### Work to be completed
Your response should contain only the lines running from the top of the data below through the line with "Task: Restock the", both included. Pictures must be omitted.

### Supplied information
⟨

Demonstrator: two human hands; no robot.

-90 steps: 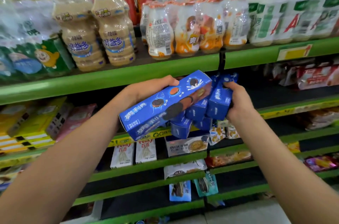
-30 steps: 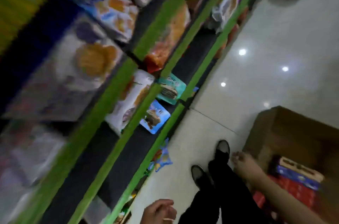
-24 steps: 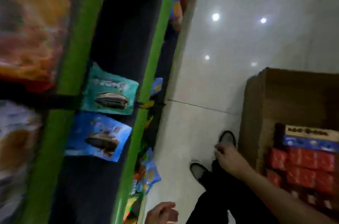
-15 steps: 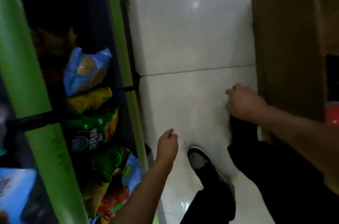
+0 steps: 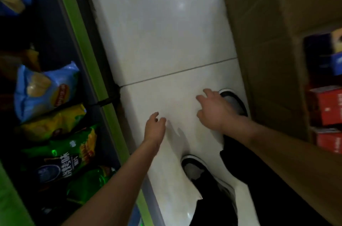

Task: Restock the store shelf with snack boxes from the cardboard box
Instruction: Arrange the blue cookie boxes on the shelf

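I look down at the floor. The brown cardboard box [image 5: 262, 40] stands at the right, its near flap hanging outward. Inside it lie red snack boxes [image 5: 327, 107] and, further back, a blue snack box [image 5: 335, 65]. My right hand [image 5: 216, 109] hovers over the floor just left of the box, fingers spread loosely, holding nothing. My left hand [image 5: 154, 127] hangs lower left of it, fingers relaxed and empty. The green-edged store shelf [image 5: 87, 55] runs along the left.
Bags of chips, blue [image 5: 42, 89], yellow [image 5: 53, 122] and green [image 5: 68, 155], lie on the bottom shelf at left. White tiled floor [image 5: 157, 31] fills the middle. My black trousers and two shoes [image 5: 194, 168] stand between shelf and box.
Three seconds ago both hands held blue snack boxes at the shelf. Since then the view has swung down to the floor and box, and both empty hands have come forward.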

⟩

### Answer for the task
Demonstrator: two human hands; no robot.

-90 steps: 
-30 steps: 
-24 steps: 
-15 steps: 
+0 steps: 

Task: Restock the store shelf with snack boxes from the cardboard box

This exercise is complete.